Another thing that happens as a result of unmet expectations coupled with fear is that together they give birth to false imperative narratives or what Smith calls (FINs). These are narratives that run contrary to a Jesus kind of narrative. False imperative narratives believe untruths like, “I am alone; Things always have to go as I want them; I must be in control all the time.” (pgs.72-73)

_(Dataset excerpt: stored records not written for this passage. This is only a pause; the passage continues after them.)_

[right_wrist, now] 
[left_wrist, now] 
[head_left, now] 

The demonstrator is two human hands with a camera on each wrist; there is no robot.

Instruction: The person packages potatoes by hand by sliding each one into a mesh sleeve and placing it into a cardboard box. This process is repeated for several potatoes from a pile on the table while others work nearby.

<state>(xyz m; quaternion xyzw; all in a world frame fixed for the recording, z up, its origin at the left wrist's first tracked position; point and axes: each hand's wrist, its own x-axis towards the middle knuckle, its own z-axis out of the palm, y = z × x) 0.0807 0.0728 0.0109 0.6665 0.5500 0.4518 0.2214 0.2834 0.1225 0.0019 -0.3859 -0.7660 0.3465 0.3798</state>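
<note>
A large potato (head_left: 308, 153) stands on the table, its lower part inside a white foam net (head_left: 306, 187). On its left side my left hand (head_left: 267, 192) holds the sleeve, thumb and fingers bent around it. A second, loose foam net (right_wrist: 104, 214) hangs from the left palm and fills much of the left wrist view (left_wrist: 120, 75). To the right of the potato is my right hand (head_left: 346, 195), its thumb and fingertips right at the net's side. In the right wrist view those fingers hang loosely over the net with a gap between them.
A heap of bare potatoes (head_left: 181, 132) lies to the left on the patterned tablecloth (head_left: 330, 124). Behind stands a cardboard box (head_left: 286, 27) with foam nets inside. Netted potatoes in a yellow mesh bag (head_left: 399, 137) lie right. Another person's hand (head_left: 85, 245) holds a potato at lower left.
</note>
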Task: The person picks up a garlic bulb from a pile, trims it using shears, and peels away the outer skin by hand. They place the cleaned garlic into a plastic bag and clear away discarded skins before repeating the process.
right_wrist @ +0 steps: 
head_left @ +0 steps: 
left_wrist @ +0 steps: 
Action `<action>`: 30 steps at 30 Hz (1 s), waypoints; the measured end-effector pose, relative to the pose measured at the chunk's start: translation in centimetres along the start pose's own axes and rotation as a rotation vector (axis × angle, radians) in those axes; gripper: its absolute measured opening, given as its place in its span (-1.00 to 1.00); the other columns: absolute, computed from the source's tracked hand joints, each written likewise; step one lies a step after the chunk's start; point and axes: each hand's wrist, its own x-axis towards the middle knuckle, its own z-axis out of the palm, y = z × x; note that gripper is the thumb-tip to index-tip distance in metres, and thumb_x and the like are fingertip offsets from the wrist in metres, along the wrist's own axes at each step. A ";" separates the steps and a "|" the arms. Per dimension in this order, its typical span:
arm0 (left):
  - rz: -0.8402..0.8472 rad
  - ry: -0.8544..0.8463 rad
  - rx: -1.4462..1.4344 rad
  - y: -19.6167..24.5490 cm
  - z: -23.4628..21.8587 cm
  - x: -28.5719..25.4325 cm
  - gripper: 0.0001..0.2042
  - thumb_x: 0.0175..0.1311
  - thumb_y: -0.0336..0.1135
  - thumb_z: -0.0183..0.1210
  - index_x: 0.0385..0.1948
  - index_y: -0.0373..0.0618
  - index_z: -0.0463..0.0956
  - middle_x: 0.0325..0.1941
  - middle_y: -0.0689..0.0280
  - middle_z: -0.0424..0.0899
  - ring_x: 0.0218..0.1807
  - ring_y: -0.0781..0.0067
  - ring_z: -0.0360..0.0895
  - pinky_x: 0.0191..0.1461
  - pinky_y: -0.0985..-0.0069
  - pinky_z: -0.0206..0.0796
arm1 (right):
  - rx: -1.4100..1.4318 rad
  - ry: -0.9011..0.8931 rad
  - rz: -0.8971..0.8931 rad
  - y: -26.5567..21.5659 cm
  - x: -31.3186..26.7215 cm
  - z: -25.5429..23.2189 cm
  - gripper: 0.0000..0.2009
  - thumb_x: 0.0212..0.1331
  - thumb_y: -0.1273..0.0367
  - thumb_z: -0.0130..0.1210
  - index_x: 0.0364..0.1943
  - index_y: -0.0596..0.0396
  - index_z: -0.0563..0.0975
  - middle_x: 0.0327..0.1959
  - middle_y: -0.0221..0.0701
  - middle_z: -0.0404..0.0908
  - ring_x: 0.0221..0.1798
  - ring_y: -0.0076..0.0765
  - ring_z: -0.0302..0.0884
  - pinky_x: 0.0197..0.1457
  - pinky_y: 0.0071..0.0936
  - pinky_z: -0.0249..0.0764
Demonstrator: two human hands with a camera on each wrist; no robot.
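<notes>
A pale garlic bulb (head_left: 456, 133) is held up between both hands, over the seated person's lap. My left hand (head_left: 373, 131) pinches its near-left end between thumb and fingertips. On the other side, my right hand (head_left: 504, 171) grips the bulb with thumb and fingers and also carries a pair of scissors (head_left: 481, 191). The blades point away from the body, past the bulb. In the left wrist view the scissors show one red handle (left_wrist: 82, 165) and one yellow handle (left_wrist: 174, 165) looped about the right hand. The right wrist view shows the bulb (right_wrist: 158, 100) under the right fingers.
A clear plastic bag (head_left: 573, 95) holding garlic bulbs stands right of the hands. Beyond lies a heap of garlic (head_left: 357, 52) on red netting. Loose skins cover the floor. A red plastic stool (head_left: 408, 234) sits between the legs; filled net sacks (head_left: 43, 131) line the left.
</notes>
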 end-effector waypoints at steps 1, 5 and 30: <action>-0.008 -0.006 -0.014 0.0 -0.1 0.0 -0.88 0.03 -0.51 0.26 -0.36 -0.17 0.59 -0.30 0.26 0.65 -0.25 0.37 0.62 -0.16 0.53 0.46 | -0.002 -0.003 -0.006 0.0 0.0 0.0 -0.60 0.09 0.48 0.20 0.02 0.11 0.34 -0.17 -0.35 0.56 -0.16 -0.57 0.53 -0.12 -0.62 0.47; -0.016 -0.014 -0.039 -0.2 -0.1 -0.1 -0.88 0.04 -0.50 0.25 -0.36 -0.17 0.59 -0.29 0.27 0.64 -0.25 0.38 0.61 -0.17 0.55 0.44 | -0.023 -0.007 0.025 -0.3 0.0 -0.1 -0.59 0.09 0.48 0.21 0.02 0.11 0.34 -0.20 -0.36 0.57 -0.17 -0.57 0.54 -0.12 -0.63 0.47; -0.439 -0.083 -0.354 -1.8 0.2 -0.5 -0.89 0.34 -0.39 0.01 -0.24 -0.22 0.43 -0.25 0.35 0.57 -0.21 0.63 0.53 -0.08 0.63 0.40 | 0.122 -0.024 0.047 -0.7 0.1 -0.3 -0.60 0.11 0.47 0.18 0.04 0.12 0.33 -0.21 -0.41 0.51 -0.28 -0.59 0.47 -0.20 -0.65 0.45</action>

For a moment let’s go back to Nashville with Mary and Christina. Mary received the devastating news that Christina was in ICU after a fatal car accident. Mary recalls that when “she learned of Christina’s accident, the Spirit of God promised life and wholeness for her daughter.” But she says, “But that was God’s part to bring to pass. One question I did not dare to ignore was clear: What was my part to help our family walk through this devastation into a miracle? Her prayer that day was:
“Father God, I know You spoke to my hear t, life and wholeness for Christina. I don’t know HOW You’re going to do it but I want You to know that I believe You will do this. But if You ask my opinion, I think right now would be a good time to do it! She goes on to say, Apparently, however, God wasn’t asking for my opinion. He asked for my trust.” (Mary Frances Varallo’s Walking Through a Miracle, pg.30)
Sometimes in challenging situation, in our brokenness, we impose our expectations on the Creator and on others. But here is the Master’s expectation of us: we must surrender beliefs like “I am alone or I must be control or I must have things my way” to Christ centered living that says: “We are never alone, Jesus is with us always; Jesus is in control.”

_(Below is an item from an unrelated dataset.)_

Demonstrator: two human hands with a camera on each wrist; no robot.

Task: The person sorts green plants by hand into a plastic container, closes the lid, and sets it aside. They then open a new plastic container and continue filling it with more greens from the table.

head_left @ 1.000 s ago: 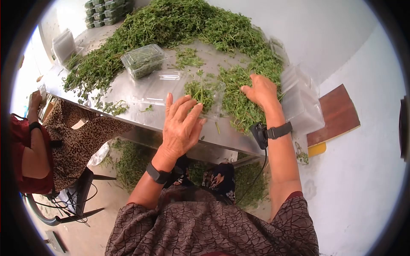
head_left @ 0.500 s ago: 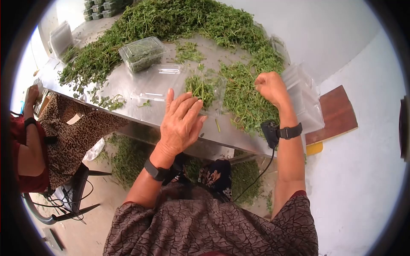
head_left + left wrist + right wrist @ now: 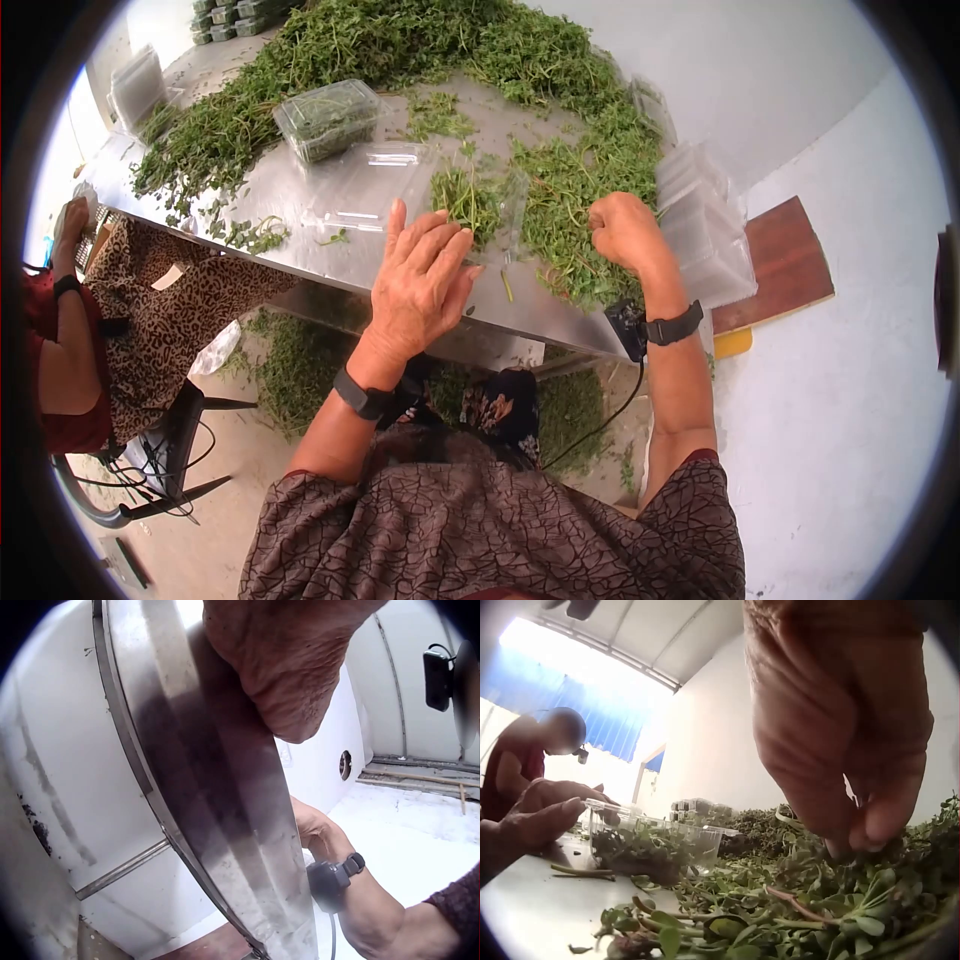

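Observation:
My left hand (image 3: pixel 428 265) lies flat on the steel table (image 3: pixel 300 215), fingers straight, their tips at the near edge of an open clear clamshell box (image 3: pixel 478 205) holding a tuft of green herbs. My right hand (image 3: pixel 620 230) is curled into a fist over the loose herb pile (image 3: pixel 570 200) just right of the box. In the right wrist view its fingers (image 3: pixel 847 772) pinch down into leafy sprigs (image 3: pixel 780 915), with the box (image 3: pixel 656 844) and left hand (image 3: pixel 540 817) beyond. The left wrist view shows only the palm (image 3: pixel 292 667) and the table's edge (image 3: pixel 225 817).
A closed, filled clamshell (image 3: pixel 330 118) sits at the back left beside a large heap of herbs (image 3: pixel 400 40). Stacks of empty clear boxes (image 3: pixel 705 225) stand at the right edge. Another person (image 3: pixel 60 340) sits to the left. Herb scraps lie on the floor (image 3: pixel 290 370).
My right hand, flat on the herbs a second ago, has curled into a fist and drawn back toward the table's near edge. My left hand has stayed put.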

We’ve got to believe that God is in control while we wait for God’s plan to unfold in our individual lives, as the redemptive plan of God unfolds in life of the world, even in the life of this community of faith.
Mary, the Mother of our Lord, was only able to speak the words, “Here am I, the servant of the Lord; let it be with me according to thy word” because she believed she was not alone, she knew that God was with her and she knew that God was in control.
Rev. Kenita R. Harris serves as Pastor of Spiritual Formation & Leadership Development at Christ Memorial Church in Holland, MI.